確かにセルビアやシンガポールで会ったファンたちは、米国サイト「MyAnimeList(MAL)」などを活用していた。

MALはアニメとマンガに特化した世界最大級のデータベースで、1万以上のアニメ作品の情報を英語で掲載。利用者は月平均で1200万人を超える。全ては世界に散らばるアニメのコアファンによって書き込まれ、新作や制作会社などについての意見交換も活発だ。

アニメの英語版データベース「MyAnimeList」のサイト。日本で放送予定の新作アニメの情報もわかる

台湾では「PLURK(プルク)」というSNSが頻繁に使われていた。YouTubeやフェイスブックなどでも海外ファンが運営する専用のアカウントが多数存在している。

動画配信サービスが広がる今、日本アニメ専門の米大手クランチロールや米動画配信大手ネットフリックスなどの拡大で、アニメ作品は世界各地で容易にアクセス可能となった。ネットフリックスは1月、スタジオジブリの21作品を約190カ国・地域で配信すると発表したばかりだ。

配信でアニメは新時代を迎えたと期待するチンだが、こうも主張した。

「グローバル化しなかったからこそ、世界にはない日本独特のコンテンツが多く生まれた。これは変えてはならない。世界に打って出て、ディズニーのようになっては日本アニメ特有の魅力が消え失せる」

ネット配信に期待するファンも多い。

米国との対立激化で緊張が続くイランのファンとは電話で話した。首都テヘランで暮らす医学生のマハターブ・フォトバット(27)は、ワンピースの大ファンだ。小学生の時に衛星放送で見て、やはり「これまでのものとは違う」と魅了された。

国内ではメディア規制が厳しかった時代、暗号化したネットワーク(VPN)経由で見ていた。自身と同じ女性の登場人物で胸を過剰に強調する表現方法に反発もあるが、毎回物語がつながっていく継続性にはまり、どのように完結するのか知りたくてたまらないという。

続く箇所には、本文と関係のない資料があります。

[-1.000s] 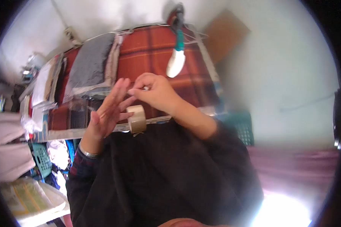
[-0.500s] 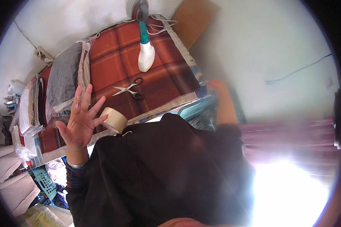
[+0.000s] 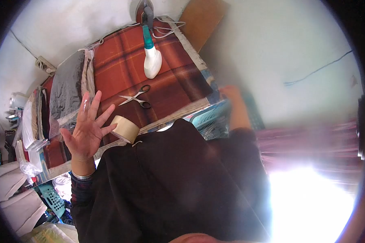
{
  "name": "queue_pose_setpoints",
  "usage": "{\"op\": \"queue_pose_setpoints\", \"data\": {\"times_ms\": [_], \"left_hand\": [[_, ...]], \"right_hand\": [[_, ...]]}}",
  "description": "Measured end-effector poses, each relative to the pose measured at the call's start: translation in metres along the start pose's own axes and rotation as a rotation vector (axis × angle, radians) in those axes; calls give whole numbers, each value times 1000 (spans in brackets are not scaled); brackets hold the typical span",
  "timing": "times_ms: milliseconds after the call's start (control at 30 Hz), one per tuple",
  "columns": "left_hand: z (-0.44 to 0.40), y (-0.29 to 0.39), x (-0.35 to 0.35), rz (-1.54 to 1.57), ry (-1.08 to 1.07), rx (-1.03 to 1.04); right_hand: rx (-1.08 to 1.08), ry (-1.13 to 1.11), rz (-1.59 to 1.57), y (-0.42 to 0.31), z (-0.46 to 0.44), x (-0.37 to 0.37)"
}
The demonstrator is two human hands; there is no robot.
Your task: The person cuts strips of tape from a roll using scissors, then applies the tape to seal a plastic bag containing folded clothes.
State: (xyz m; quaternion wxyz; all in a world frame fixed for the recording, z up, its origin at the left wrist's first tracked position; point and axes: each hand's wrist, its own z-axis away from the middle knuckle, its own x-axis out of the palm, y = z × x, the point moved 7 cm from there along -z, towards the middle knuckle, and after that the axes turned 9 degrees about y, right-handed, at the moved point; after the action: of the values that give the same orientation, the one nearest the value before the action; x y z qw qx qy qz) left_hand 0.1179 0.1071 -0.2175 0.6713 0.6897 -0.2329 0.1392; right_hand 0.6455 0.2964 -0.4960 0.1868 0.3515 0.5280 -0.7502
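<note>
My left hand (image 3: pixel 86 133) is raised with its palm facing me and its fingers spread. A small shiny clear strip lies along one finger. The little finger overlaps a wide roll of cream tape (image 3: pixel 125 130) near the table's front edge; whether they touch I cannot tell. Beyond it, partly opened scissors (image 3: pixel 136 97) with dark handles lie on the red checked cloth (image 3: pixel 117 52). At the right corner of the table is my right hand (image 3: pixel 229 91), blurred, its fingers unclear. A white spray bottle (image 3: pixel 153 62) with a teal neck lies farther back.
An iron (image 3: pixel 145 12) stands at the back beside a white cord (image 3: pixel 166 31). Folded grey clothing in clear plastic (image 3: pixel 67 85) and another folded stack (image 3: pixel 31 117) sit on the left. A teal basket (image 3: pixel 211 121) is below the front edge, near my right arm.
The view has shifted slightly, so the table and its things appear a little to the left. Both hands keep nearly the same pose.
</note>
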Motion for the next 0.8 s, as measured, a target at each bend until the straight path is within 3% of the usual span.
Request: {"op": "queue_pose_setpoints", "data": {"times_ms": [67,133,267,333,367,433,567,733,800], "left_hand": [[1,0,0,-2,5,2],[3,1,-1,-15,16,8],[6,0,-6,-17,1,4],[9,-5,-1,-24,-33,-33],[9,-6,-1,-30,-7,-22],[10,-11,5,-96,-72,-80],[12,-17,17,-126,-130,-153],[18,-19,22,-127,-184,-170],[21,-15,22,-151,-165,-171]], "right_hand": [[37,10,80,-7,15,-3],[-74,274,276,-11,18,-16],[-102,536,400,-39,43,-37],[-220,480,-50,-91,69,-45],[-237,457,-55,-124,90,-46],[-307,30,-500,-209,139,-19],[-634,-653,-743,-338,245,38],[-497,-1034,-889,-395,299,72],[-512,-993,-864,-394,295,90]]}}
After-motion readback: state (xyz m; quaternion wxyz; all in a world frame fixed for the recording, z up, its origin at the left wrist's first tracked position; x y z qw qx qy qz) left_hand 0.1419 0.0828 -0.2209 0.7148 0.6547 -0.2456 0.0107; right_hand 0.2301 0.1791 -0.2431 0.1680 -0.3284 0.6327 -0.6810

アニメの魅力を聞いたら、思いも寄らぬ答えが戻ってきた。

「日本人には分からないかもしれないが、外国からの侵略の歴史がない日本だからこそ、個性的な文化が純粋に受け継がれていると思う。それがアニメの独特な表現や物語性にも表れている。文化が混在する国々に住む人は、その独自性に心が反応する」

ただ、イランでは海外放送を見られる友達は少なく、アニメの話題は共有できなかった。規制が昔ほどではない今、「ネット配信でアニメが容易に見られるようになれば、その魅力はイランでも理解され、ファンは増える」と話した。

■「どれも同じ」ガラパゴスゆえの課題も

狭く深く、大人向けで多種多様。日本人が卑下する「ガラパゴス化」が、皮肉にも特殊性を際立たせ、逆に外国にはない独特な魅力を創造していた。外から見て初めて気づかされたことが多すぎて、単に「世界で人気がある」で済ましていた自身の視野の狭さが恥ずかしかった。

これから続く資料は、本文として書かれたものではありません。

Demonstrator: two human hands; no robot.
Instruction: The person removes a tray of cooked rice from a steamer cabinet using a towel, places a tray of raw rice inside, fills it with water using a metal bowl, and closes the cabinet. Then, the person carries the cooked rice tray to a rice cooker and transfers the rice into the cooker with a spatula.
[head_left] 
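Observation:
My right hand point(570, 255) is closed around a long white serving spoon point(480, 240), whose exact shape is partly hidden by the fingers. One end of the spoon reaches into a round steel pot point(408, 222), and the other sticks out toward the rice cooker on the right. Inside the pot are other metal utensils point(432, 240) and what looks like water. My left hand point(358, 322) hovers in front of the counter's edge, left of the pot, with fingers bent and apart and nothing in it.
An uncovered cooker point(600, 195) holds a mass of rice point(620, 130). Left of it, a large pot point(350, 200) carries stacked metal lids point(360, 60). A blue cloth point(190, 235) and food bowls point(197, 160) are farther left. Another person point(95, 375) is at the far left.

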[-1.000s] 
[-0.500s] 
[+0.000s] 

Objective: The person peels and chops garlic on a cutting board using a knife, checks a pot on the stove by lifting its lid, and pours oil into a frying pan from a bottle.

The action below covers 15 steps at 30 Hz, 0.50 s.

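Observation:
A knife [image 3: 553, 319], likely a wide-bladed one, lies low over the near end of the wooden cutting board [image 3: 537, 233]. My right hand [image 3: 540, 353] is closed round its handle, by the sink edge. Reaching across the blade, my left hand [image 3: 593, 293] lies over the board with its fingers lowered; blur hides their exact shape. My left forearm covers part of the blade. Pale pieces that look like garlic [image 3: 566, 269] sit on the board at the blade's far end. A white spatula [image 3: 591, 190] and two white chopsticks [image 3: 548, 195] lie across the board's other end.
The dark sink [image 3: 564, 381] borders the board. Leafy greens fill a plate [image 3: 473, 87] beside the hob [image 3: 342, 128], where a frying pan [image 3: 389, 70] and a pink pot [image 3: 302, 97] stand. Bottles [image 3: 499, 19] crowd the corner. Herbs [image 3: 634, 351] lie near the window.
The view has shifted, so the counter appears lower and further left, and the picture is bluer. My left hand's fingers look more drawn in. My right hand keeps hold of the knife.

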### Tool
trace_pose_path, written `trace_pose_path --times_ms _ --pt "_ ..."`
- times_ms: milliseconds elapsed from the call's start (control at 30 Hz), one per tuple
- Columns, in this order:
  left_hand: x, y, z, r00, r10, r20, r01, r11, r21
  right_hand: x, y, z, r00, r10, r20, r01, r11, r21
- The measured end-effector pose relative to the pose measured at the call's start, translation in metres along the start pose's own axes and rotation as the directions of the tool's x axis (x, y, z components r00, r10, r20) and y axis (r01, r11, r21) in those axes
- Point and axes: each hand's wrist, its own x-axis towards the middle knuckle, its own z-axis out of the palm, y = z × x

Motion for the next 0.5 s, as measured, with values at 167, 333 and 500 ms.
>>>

ただ、独自性を確立したがゆえの心配も聞こえてくる。『サザエさん』(69年)や『ドラえもん』(73年)は放送開始から約半世紀。『それいけ!アンパンマン』(88年)や『ちびまる子ちゃん』(90年)は約30年。商業的に勢いを増す大人向けのアニメ制作に偏りすぎて、国内では子ども向け作品の新規参入がなくなった。

そう指摘したのは、昨年12月に新作アニメ映画『この世界の(さらにいくつもの)片隅に』を公開した監督の片渕須直(59)。最近では、芸術作品を含む広い範囲のアニメを評価する国際映画祭で、日本作品は逆に「どれも同じジャパニメーション」と見られ、賞をとれなくなっているという。大人向けに特化した中でしか存在しない多種多様な作品が、「ジャパニメーション」とひとくくりにされ始めているのだという。

インタビューに答える片渕須直監督

子どもや大人向けのみならず、高齢者向けが作られてもいいと語る監督。それでこそ真に魅力ある多様性だとする片渕の考え方は、確かに一理あるなと思った。

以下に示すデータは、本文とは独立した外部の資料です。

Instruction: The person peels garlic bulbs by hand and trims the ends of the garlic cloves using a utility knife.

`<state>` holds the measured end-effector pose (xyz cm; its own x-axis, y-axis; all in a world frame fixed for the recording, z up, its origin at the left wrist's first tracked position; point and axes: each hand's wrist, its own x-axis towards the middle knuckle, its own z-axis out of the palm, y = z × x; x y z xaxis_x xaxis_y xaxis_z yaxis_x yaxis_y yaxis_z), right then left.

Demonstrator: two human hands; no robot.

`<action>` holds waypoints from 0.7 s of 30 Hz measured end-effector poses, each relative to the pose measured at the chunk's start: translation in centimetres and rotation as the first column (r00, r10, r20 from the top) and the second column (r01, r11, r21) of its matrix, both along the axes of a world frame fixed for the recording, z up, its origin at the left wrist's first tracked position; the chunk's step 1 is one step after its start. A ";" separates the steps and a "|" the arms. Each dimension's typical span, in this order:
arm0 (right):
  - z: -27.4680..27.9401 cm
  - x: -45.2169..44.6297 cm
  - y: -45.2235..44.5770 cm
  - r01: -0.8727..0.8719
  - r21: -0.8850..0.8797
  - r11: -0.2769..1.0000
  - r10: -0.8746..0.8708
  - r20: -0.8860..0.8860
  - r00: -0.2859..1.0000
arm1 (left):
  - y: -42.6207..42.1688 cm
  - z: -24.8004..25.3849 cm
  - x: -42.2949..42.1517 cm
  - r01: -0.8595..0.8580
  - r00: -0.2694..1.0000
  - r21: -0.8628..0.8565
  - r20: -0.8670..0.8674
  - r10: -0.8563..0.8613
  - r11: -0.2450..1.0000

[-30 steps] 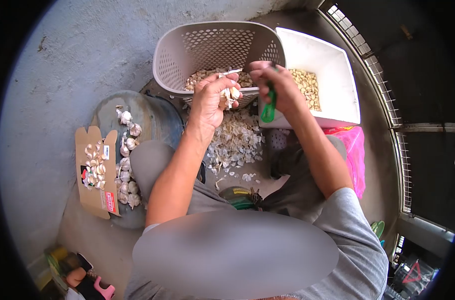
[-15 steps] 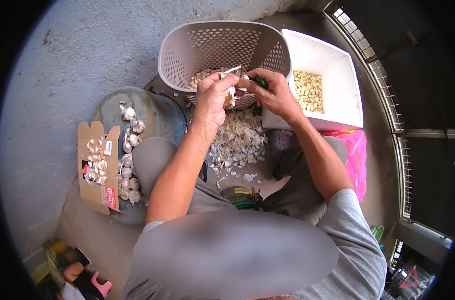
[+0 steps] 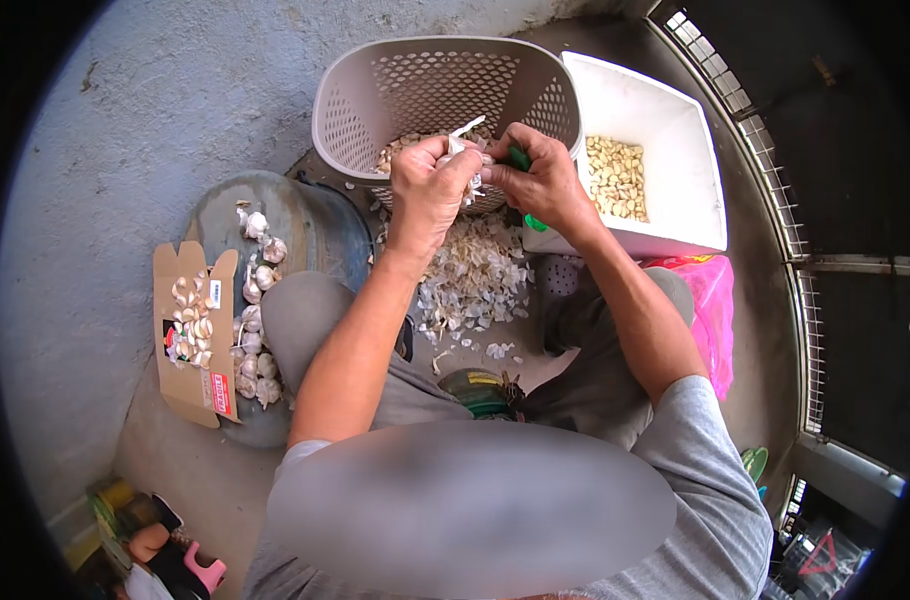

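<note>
My left hand [image 3: 427,195] is closed around a garlic bulb [image 3: 459,150], whose pale stem sticks up past the fingers and whose loose skin hangs below. Close against it, my right hand [image 3: 547,182] grips a green-handled tool [image 3: 520,158]. The handle's end shows under the palm; any blade is hidden by the fingers. Both hands are above the front rim of a grey-brown perforated basket [image 3: 445,75] with unpeeled garlic cloves [image 3: 400,150] in it. Beneath them, a heap of garlic skins [image 3: 475,275] covers the floor between my legs.
To the right stands a white foam box [image 3: 675,130] holding peeled cloves [image 3: 617,180]. Whole garlic bulbs [image 3: 258,365] lie on an upturned bluish tub [image 3: 220,210] at left, beside a cardboard piece [image 3: 180,385] with printed garlic. A pink bag [image 3: 713,320] is by my right knee.
The green tool has turned in my right hand, so its lower end now shows below the palm. My left hand and the garlic bulb have shifted slightly, with the stem tilted higher.
</note>
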<state>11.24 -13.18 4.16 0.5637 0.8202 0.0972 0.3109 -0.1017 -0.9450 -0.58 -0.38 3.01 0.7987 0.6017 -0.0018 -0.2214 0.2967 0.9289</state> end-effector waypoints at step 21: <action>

世界のアニメ業界も黙っていない。昨年注目を集めた米国の『スパイダーマン:スパイダーバース』(18年)。これまで実写化が普通だった『スパイダーマン』初の劇場アニメ作品で、「日本が独占するオトナアニメの領域にハリウッドが進出してきたと受け取られる」(日本のアニメ産業レポート)。また、この数年で台頭が著しい中国アニメは日本アニメにそっくりで、しかも面白い。

海外との競争が激化した時、日本の特殊性は当然薄まる。今の存在感に満足せず、先を見越した新たな「独自性」の深化を模索して、いつまでも輝き続けてほしいと思った。